My left ass, in fact, was swollen to twice it’s normal size.  I looked in the mirror and screamed (the swelling made me look like a bicyclist in The Triplets of Belleville), “I will never be the same!”

And, that was that, I lost my running nerve. After I healed, I decided to smoke cigarettes instead. This happened 11 years ago.

Since then, I’ve not exercised that much.  Usually I’ll hit the gym for a month or two, get on the treadmill (I like to run) and eventually get bored from going no place, tortured by knowing exactly how long I’ve run and how far I have to go (electronic treadmill dashboard), and I’ll stop and go to Dairy Queen for a Blizzard.  (Pronounced Blizzzzzz-zaaaard with lots of exclamation points (!!!!)).  I’ve often thought about running outdoors again to break up the monotony, but am afraid because of the ass injury I suffered all those years ago (If I had been any farther from home, my ass might have exploded and I might have died).

Jocky Man Losing Races, Happily

This year has been different, however.  I moved to Mankato.  I have a great schedule.  And I seriously want to run.  Through the winter, I ran at the Y.  But now, as the ice leaves the trails, I’m starting to really hit it.  People love to complain about cell phones, but because I have one, I no longer fear broken bones and ass swellage.  There are beautiful trails in Mankato.  I can fun for miles and miles through fields and bluffs.

I might like running in the city best, though.  This morning out running Calhoun and Harriet in Minneapolis, I started qualifying why urban running is so fantastic.

Pretty Lake

First, the lakes are beautiful. That’s true.  Second, Minneapolis has great infrastructure, too (trails all over the place that link and link and link, so you could really run the whole day without covering the same ground).  Third, there are soooo many freaking people running here.  I saw like a thousand this morning.  This is what I love best: people watching.  And, people defeating.
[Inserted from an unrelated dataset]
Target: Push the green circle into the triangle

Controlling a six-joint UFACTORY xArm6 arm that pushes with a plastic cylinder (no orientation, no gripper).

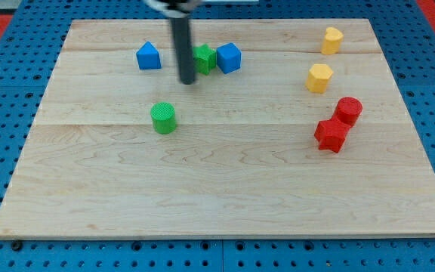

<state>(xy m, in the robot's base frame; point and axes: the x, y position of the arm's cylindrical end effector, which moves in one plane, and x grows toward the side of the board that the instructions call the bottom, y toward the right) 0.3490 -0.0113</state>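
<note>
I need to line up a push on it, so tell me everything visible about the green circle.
The green circle is a short upright cylinder, bright green with a ribbed, plastic-looking surface. It stands alone on the wooden board, left of centre, touching nothing. My tip sits above it toward the view's top and slightly right, apart from it.

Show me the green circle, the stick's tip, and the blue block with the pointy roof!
green circle (163, 118): camera view, its round top face.
my tip (187, 81): camera view, the rod's very end.
blue pointed block (149, 57): camera view, its front face.
</note>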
It’s really fun to catch and pass people on the running trail.  Generally the people I pass are far older than me and are also in better shape than me, but because I’m naturally sort of fast and middle-aged instead of ancient, I can beat them!  Take that grandma.

Equally fun is to be passed.  I really enjoy seeing good athletes at work.  It’s sort of moving to see a couple of twenty-something women who can run, literally, twice as fast as I can. It’s less fun to be passed by young men, because that just seems too obvious somehow. When the women pass me, I’ll generally speed up and try to stick with them for awhile, but I can’t even come close and I’m just psyched to see people who are completely good at what they’re doing.

And, this morning I ran seven miles without really noticing.  I passed the old folks.  Real runners in their prime passed the hell out of me.  Wind blew waves on the lakes.  Dogs chased sticks in nearby parks.  The sun shone.  And, I didn’t break an ankle or blow out my left ass cheek.  Beautiful.


12 Responses to “Running Outside, No Fear for Ass Cheek”

  1. 1 Mrs. Andersen April 17, 2011 at 11:00 am

    Yay for not blowing out your ass cheek haha!! 😀 (The writing in this post is the perfect example of why I loved STUPID FAST!)

    • 2 Geoff Herbach April 17, 2011 at 11:07 am

      I think Stupid Fast is one of the reasons I’m running, too. Doesn’t seem right to write that book and be an out of shape putz all the time!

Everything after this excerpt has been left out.